Please say how many lines in the entries below hold the string "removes", with no other words.

[Collected data entries]
▬▬▬▬▬▬▬▬▬▬

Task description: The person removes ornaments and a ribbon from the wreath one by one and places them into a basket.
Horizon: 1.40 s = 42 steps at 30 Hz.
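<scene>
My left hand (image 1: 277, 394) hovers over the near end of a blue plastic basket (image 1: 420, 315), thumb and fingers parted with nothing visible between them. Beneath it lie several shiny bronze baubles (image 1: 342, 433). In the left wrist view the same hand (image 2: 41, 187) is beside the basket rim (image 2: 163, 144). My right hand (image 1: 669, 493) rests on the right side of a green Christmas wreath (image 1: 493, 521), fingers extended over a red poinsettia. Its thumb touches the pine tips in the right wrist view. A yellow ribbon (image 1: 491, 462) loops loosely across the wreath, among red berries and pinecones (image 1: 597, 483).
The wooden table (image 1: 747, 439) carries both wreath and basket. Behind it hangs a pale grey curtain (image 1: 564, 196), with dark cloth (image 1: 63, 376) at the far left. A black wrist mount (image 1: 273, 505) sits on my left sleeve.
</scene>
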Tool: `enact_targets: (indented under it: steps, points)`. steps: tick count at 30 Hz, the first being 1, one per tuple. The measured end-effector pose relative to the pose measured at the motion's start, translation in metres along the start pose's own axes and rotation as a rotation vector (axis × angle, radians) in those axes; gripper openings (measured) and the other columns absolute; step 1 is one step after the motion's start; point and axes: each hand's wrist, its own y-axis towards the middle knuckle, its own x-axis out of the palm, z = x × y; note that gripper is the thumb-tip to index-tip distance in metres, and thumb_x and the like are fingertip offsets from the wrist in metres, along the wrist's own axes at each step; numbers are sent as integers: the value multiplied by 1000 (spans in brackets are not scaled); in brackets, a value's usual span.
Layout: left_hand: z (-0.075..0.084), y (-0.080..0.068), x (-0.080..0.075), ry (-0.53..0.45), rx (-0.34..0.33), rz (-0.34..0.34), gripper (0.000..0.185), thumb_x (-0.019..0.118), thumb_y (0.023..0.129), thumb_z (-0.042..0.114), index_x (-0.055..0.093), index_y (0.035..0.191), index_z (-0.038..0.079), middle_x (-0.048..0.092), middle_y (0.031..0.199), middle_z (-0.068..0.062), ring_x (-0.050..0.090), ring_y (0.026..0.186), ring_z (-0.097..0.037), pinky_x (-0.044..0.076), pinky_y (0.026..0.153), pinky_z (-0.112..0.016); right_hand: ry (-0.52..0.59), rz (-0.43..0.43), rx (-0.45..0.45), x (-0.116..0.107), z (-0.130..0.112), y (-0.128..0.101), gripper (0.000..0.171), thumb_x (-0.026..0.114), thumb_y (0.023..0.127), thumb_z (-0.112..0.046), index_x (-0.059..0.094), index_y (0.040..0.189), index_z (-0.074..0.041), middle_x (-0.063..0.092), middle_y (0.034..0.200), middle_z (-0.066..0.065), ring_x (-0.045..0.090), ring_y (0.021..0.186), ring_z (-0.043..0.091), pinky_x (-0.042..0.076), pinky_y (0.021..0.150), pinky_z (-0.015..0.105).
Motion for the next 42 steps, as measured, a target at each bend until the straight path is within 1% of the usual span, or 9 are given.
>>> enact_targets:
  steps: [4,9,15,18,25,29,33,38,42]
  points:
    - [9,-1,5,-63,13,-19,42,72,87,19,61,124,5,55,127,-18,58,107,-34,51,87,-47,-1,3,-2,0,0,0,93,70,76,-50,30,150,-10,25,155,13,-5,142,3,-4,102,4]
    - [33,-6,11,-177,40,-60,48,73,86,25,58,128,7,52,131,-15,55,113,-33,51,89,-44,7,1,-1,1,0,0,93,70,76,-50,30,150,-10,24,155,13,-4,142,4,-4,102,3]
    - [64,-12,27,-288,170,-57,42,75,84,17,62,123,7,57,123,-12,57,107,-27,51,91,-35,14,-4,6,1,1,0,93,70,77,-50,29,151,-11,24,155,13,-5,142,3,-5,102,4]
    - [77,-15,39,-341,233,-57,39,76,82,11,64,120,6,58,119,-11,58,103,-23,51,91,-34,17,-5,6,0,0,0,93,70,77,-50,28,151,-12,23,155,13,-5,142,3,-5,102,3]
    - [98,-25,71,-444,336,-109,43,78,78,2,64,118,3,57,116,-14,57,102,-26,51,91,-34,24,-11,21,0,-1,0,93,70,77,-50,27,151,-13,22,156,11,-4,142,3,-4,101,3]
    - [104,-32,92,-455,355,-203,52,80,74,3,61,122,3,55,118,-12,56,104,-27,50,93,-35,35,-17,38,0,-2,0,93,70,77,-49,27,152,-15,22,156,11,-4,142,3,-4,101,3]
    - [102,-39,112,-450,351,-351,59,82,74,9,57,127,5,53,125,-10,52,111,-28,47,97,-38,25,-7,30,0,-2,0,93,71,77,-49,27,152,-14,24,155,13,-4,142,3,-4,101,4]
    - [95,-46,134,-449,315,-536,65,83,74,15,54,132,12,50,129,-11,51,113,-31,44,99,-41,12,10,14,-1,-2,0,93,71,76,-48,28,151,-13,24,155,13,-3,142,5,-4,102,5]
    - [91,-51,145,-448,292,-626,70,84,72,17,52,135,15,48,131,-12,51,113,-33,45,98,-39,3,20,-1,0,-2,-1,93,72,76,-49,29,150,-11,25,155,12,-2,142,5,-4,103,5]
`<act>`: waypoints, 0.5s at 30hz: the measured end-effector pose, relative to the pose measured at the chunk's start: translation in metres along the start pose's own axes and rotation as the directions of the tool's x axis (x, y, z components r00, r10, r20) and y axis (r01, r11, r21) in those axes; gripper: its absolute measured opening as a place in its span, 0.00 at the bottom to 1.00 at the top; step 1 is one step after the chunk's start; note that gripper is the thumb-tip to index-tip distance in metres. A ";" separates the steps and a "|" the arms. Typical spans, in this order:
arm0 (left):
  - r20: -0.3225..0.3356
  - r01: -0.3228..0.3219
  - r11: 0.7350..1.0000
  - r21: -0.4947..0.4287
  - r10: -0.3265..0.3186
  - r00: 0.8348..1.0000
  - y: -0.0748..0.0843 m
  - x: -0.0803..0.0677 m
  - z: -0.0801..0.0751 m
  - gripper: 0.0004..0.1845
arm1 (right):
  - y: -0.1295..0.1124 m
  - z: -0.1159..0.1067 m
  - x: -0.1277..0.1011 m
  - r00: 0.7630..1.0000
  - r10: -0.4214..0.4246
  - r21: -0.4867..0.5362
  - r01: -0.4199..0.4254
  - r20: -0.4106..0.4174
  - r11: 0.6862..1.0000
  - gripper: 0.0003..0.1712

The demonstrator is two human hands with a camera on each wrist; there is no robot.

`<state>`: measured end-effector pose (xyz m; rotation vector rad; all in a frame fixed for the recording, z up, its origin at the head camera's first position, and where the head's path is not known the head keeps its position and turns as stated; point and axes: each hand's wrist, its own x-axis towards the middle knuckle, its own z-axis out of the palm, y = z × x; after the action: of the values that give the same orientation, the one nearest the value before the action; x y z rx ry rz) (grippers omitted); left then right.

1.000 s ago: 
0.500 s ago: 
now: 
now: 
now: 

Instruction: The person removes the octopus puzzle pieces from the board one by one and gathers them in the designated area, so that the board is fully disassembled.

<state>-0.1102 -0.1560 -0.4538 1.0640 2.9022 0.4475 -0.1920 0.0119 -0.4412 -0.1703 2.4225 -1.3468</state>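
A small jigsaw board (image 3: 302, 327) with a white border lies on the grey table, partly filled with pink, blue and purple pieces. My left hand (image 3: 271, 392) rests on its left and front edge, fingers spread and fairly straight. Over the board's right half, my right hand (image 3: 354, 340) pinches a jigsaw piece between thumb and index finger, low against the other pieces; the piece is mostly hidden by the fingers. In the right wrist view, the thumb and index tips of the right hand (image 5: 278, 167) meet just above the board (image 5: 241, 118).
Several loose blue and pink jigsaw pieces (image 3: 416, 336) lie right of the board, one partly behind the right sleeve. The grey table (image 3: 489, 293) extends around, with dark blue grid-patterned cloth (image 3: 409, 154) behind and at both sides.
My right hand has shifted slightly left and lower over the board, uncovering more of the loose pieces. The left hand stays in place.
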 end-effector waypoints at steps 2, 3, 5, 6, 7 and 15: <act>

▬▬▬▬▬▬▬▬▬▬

- _RESPONSE BOX_:
2